◆ REQUIRED WORK: The answer must be every line below that contains the string "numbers".

◆ PROVIDED MATERIAL:
┄┄┄┄┄┄┄┄┄┄

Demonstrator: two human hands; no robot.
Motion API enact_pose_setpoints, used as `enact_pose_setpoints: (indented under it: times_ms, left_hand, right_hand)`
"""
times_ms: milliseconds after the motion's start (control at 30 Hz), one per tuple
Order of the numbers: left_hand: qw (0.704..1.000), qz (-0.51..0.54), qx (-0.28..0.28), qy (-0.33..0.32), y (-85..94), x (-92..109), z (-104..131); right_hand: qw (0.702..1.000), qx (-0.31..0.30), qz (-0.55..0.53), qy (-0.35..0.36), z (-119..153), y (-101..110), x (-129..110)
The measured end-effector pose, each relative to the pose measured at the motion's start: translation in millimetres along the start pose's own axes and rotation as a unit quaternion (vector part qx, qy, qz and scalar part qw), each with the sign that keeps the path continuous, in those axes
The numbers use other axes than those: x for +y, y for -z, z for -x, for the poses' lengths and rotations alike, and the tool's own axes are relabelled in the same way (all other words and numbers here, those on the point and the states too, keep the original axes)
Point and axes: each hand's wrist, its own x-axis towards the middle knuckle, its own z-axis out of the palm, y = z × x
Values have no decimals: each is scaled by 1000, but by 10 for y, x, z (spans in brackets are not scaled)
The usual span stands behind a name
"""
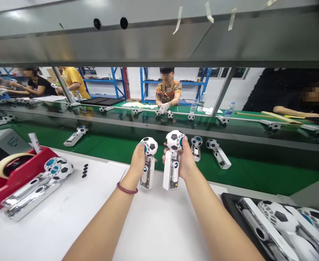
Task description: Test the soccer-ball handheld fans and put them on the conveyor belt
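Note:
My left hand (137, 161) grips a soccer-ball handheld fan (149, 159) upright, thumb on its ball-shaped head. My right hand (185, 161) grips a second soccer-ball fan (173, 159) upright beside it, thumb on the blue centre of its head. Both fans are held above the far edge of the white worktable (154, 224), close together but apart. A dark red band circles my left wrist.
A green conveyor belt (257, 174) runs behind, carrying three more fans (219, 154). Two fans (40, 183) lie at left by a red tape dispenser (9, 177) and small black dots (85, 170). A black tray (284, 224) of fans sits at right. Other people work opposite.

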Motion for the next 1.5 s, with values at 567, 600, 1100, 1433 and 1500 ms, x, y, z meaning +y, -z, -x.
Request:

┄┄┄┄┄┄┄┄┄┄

◆ WORKED SOLUTION:
Order of the numbers: left_hand: qw (0.704..1.000), qz (-0.51..0.54), qx (-0.28..0.28), qy (-0.33..0.32), y (-85..94), x (-92..109), z (-104..131); right_hand: qw (0.702..1.000), qx (-0.31..0.30), qz (-0.55..0.53), qy (-0.35..0.36), z (-119..153), y (-101..110), x (-129..110)
The numbers use other axes than those: x for +y, y for -z, z for -x, for the poses' lengths and rotations alike, and the tool's own axes are relabelled in the same way (all other words and numbers here, those on the point and the states too, keep the original axes)

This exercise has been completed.